_WHAT YOU NEED TO DO_
There is one span to output from the data below: the lines starting at the line with "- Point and" and ending at the line with "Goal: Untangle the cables". Output it exactly, ends included, nothing more.

_SOURCE DATA_
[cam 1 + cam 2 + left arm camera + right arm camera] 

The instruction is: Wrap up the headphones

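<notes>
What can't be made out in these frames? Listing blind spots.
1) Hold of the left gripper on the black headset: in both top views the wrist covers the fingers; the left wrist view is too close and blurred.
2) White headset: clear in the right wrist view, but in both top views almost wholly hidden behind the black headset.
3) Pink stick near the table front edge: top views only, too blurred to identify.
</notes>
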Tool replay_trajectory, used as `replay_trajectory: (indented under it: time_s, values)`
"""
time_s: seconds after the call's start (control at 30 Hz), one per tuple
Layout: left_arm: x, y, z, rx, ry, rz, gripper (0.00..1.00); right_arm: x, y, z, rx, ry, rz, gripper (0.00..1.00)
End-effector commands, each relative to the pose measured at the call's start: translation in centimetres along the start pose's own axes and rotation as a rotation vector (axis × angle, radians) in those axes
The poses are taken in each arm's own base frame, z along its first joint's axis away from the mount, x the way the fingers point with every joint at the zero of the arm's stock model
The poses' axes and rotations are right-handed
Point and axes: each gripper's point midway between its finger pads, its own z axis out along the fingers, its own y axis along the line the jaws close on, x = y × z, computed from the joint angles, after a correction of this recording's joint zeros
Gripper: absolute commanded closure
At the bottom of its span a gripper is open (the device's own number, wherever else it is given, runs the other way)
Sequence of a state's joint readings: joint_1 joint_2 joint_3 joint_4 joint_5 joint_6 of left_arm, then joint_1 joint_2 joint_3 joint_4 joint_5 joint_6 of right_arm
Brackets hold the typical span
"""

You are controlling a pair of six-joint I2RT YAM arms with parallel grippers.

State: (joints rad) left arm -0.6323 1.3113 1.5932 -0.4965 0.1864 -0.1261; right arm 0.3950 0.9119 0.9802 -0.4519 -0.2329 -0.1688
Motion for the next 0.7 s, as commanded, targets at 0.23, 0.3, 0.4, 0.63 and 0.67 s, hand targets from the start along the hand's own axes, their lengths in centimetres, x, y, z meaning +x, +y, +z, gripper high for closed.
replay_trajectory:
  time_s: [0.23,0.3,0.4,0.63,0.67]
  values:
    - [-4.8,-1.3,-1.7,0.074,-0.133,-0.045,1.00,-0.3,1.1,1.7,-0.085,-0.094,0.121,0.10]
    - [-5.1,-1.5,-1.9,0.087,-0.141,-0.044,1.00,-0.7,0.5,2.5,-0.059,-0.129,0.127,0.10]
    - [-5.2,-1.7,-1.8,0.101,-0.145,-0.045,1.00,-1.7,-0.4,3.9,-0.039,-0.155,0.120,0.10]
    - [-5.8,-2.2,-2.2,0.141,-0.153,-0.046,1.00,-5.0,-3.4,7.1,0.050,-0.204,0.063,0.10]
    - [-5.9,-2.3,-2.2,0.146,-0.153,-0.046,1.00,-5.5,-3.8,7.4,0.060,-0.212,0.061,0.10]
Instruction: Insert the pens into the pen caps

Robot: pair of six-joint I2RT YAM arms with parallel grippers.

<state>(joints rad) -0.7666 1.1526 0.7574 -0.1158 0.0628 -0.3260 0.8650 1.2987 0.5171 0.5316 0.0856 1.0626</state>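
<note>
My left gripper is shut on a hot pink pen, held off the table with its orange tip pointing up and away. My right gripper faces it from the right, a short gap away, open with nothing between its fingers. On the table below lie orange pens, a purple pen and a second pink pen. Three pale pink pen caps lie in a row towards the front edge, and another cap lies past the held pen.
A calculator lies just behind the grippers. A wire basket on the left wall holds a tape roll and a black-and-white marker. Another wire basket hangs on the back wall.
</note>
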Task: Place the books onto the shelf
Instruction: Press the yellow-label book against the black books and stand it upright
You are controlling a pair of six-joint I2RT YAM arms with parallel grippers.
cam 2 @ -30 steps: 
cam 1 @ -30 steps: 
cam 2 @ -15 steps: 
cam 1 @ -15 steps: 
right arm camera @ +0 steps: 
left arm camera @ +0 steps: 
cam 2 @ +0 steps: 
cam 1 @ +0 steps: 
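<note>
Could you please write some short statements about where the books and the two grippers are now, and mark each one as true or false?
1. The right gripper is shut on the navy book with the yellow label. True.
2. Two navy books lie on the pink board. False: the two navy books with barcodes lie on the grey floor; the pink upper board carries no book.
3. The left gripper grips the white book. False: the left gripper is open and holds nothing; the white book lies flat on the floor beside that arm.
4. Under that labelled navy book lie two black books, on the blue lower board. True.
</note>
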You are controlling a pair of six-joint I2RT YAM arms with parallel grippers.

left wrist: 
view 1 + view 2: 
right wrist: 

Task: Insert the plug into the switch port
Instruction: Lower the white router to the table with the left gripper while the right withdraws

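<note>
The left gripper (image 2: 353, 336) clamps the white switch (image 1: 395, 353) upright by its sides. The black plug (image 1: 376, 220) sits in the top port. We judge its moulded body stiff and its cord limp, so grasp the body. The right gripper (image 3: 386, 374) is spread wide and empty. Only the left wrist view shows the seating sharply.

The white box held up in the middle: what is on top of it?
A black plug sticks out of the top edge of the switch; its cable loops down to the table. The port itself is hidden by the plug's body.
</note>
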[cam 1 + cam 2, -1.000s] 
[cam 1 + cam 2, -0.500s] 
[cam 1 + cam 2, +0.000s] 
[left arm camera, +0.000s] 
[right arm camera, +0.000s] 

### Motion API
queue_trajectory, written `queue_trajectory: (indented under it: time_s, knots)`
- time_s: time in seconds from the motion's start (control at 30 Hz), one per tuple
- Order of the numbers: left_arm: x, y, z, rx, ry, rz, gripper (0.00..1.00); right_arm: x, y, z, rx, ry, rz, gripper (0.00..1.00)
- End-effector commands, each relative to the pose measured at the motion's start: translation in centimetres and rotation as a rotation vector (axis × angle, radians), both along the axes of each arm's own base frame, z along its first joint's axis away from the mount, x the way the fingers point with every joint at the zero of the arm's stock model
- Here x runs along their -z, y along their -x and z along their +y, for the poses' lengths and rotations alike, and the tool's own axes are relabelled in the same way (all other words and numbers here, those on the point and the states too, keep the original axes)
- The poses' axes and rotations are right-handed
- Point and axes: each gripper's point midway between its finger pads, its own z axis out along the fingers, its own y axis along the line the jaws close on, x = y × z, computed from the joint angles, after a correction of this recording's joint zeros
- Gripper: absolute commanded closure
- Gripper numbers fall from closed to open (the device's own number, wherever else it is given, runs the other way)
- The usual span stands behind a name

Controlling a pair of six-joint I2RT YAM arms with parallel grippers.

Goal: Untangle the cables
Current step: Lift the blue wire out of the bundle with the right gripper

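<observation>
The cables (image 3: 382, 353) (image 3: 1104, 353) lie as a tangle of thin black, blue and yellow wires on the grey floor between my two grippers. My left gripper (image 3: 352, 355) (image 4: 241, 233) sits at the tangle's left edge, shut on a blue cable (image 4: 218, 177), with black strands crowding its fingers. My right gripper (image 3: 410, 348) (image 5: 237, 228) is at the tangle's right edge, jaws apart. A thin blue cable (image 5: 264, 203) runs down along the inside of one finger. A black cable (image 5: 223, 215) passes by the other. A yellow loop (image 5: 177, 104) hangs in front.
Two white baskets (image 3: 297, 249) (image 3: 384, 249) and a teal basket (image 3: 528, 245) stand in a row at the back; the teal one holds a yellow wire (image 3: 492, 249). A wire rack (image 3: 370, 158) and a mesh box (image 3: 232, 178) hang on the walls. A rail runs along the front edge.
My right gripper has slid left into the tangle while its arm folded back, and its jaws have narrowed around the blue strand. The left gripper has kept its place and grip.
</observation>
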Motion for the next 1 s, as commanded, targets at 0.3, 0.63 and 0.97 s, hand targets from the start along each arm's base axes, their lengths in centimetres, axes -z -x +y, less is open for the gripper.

_EXPECTED ANSWER_
- Point and axes: each gripper's point midway between its finger pads, its own z axis out along the fingers, its own y axis along the line the jaws close on, x = y × z, computed from the joint angles, after a correction of this recording's joint zeros
- Gripper: absolute commanded closure
- Gripper numbers fall from closed to open (the device's own number, wherever else it is given, runs the other way)
- The usual span stands behind a name

Controlling a pair of six-joint I2RT YAM arms with parallel grippers.

Goal: Untangle the cables

Work on this exercise is finished, so nothing remains.